### What is required
Which lines below fall between the one containing "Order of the" and the one containing "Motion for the"? Repeat them exactly, counting both of those lines, and add nothing else.

### Input for this task
□ □ □

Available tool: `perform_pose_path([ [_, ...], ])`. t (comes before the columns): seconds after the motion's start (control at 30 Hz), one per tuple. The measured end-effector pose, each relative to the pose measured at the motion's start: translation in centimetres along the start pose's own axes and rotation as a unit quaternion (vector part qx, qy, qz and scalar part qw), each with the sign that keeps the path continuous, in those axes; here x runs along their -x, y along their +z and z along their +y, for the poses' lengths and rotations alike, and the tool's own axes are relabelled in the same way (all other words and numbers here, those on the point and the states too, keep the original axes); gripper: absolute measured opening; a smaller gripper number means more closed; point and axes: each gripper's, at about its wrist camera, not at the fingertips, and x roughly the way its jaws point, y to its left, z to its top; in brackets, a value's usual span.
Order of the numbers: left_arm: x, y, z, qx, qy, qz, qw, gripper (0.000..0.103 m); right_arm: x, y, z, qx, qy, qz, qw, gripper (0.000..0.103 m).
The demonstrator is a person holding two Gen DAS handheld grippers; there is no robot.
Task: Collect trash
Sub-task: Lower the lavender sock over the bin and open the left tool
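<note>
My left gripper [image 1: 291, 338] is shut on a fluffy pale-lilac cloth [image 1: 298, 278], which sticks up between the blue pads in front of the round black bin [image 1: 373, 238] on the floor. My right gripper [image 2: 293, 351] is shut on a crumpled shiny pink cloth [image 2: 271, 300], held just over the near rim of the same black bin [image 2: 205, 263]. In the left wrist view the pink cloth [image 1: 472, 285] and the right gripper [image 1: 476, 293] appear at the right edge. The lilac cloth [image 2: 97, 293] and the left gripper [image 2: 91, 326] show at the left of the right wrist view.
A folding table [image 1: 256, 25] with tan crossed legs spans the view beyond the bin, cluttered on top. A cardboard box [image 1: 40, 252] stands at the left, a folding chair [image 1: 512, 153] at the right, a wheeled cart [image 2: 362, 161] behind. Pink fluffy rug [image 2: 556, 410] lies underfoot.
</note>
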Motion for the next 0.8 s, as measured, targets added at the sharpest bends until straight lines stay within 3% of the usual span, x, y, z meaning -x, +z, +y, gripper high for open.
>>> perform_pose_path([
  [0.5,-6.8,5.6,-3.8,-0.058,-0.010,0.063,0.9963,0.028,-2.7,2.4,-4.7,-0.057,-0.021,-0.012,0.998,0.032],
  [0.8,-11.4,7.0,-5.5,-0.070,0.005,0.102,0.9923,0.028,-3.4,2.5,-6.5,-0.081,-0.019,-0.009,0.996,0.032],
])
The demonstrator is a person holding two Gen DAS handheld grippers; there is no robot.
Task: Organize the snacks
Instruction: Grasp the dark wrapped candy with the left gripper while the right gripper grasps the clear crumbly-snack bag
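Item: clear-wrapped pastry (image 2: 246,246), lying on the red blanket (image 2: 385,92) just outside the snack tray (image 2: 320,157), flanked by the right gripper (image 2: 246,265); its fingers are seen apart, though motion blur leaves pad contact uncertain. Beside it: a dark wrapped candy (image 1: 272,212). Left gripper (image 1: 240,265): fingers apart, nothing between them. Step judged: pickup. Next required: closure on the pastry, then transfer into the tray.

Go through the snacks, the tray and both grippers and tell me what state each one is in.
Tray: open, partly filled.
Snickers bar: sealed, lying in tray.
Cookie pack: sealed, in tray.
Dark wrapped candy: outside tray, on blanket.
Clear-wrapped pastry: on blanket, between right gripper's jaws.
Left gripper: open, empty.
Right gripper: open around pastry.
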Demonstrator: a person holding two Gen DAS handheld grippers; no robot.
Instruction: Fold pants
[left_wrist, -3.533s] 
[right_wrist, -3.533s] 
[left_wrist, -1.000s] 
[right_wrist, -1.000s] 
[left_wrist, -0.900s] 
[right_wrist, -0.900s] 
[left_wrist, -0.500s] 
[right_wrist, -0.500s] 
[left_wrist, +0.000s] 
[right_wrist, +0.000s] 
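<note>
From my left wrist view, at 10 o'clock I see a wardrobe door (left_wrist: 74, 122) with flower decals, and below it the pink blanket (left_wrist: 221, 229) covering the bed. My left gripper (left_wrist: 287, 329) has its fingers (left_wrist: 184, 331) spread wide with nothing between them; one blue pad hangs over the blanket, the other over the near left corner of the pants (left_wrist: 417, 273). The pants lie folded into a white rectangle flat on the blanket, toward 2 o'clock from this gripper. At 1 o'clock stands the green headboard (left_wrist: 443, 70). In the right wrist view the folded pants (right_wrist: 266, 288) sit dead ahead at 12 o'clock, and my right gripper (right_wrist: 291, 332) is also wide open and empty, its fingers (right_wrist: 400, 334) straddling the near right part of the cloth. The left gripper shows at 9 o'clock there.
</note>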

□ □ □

### Exercise answer
Order of the numbers: left_arm: x, y, z, qx, qy, qz, qw, gripper (0.000..0.103 m); right_arm: x, y, z, qx, qy, qz, qw, gripper (0.000..0.103 m).
The demonstrator is a person holding two Gen DAS handheld grippers; there is no robot.
Task: Collect trash
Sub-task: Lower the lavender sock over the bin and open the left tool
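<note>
My left gripper [image 1: 291, 338] is shut on a fluffy pale-lilac cloth [image 1: 298, 278], which sticks up between the blue pads in front of the round black bin [image 1: 373, 238] on the floor. My right gripper [image 2: 293, 351] is shut on a crumpled shiny pink cloth [image 2: 271, 300], held just over the near rim of the same black bin [image 2: 205, 263]. In the left wrist view the pink cloth [image 1: 472, 285] and the right gripper [image 1: 476, 293] appear at the right edge. The lilac cloth [image 2: 97, 293] and the left gripper [image 2: 91, 326] show at the left of the right wrist view.
A folding table [image 1: 256, 25] with tan crossed legs spans the view beyond the bin, cluttered on top. A cardboard box [image 1: 40, 252] stands at the left, a folding chair [image 1: 512, 153] at the right, a wheeled cart [image 2: 362, 161] behind. Pink fluffy rug [image 2: 556, 410] lies underfoot.
</note>
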Motion for the next 0.8 s, as measured, targets added at the sharpest bends until straight lines stay within 3% of the usual span, x, y, z meaning -x, +z, +y, gripper high for open.

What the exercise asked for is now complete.